Well, here is the complete code for the stream-batch association example. Next, let's enter the code into the spark-shell in the local environment, and then copy the interactions*.csv files from the staging folder to the interactions directory one by one to simulate the data flow generation and trigger the computation of the stream-batch association. You can download the complete code and data from the [GitHub address](https://github.com/wulei-bj-cn/learn-spark/tree/main/chapter33).
Here, I have attached part of the calculation result for your reference. The screenshot below shows the result we obtained after copying the interactions0.csv file to the interactions directory. You can verify it in your environment and continue to copy the remaining two files to the listening directory to observe the execution effect of the stream-batch association.
Dual-Stream Association #
After understanding the stream-batch association, let’s talk about “dual-stream association”. Obviously, the main difference between dual-stream association and stream-batch association lies in the different sources of data. In addition, in dual-stream association, the handling of event time is particularly crucial. Why is that?
After studying the previous lesson, we know that in a continuous stream of data, there will always be Late Data. The main problem that needs to be solved with Late Data is whether it should be included in the current batch computation.

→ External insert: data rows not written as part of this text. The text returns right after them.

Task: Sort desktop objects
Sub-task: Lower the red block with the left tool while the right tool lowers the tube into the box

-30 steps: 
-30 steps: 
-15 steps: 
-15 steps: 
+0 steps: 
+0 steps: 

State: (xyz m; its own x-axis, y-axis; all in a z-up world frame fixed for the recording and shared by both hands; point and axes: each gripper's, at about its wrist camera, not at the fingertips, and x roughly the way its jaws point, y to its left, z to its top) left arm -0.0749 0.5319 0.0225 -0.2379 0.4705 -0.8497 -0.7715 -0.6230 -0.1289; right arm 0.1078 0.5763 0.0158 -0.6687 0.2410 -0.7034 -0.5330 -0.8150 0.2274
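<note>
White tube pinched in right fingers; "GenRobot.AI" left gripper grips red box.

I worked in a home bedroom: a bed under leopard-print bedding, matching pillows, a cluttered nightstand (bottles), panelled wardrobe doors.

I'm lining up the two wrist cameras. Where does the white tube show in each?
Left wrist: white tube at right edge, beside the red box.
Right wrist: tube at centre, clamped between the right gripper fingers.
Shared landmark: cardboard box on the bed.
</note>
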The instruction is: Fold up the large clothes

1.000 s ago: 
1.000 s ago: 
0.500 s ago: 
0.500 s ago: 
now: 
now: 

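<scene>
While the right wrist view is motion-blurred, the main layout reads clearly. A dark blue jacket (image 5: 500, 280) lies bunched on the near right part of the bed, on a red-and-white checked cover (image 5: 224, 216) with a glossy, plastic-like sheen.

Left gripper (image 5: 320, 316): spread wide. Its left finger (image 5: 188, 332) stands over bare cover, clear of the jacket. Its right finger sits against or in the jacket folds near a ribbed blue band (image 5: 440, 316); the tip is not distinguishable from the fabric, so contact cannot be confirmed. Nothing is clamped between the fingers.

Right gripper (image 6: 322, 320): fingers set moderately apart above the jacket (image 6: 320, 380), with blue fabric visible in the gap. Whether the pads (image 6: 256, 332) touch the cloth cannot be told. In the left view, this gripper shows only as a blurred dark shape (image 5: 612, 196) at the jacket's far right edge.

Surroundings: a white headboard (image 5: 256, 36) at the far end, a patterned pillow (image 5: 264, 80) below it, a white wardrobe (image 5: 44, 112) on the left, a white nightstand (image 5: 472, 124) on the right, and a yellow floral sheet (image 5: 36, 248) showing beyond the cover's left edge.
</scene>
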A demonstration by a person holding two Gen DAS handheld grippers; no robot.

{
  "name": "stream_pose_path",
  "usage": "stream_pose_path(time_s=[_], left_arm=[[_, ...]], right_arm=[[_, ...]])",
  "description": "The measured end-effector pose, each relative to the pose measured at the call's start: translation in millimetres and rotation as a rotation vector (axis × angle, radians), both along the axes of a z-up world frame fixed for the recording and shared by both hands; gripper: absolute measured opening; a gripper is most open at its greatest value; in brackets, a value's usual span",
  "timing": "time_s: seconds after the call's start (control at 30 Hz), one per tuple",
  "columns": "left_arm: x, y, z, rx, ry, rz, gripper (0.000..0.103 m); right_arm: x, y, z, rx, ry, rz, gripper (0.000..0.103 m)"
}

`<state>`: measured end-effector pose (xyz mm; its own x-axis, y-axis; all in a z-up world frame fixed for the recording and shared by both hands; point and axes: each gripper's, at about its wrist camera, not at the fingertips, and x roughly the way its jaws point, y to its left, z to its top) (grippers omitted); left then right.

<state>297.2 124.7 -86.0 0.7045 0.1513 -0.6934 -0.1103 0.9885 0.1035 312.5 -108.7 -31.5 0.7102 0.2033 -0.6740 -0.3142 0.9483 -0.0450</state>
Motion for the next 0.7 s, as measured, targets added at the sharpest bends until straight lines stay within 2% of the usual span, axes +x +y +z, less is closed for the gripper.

Undoubtedly, data association is the most common calculation. Therefore, in dual-stream association, we should use the Watermark mechanism to clearly specify the “tolerance” of Late Data for each data stream, in order to avoid excessive consumption of system resources by Structured Streaming for maintaining state data. The usage of Watermark is simple, you can review the [previous lesson] for a recap.
Speaking of which, you may ask: “What is state data? And why does maintaining state data consume excessive system resources?” A picture is worth a thousand words. Let’s illustrate the potential problems and risks of maintaining state data through the following diagram.
Suppose we have two data streams, one is a stream of short video releases, which records metadata related to short videos, such as ID, Name, etc. The other data stream is the interaction stream, which represents user interaction with short videos. In fact, in the previous example of stream-batch association, the data stream we used was also the interaction stream, which should be familiar to you.
Now, we want to calculate the popularity of short videos after a certain time period (such as 1 hour, 6 hours, 12 hours, etc.). The so-called popularity is actually the statistical count of interactive behaviors such as likes, comments, and shares.
To achieve this, we can first associate the two data streams based on the short video ID, and then perform the statistical count. The diagram above demonstrates the association process of the two data streams under the Micro-batch mode. To get to the point, let’s focus on the short video with ID = 1.
Obviously, in the video stream, the release of a short video occurs only once, even if there are multiple short videos with exactly the same content, they will have different ID values in the data records. In the interaction stream, there can be multiple entries with ID = 1, and they will be distributed in different Micro-batches. In fact, as long as the video is not taken down, over time, the interaction stream will always carry interaction data with ID = 1.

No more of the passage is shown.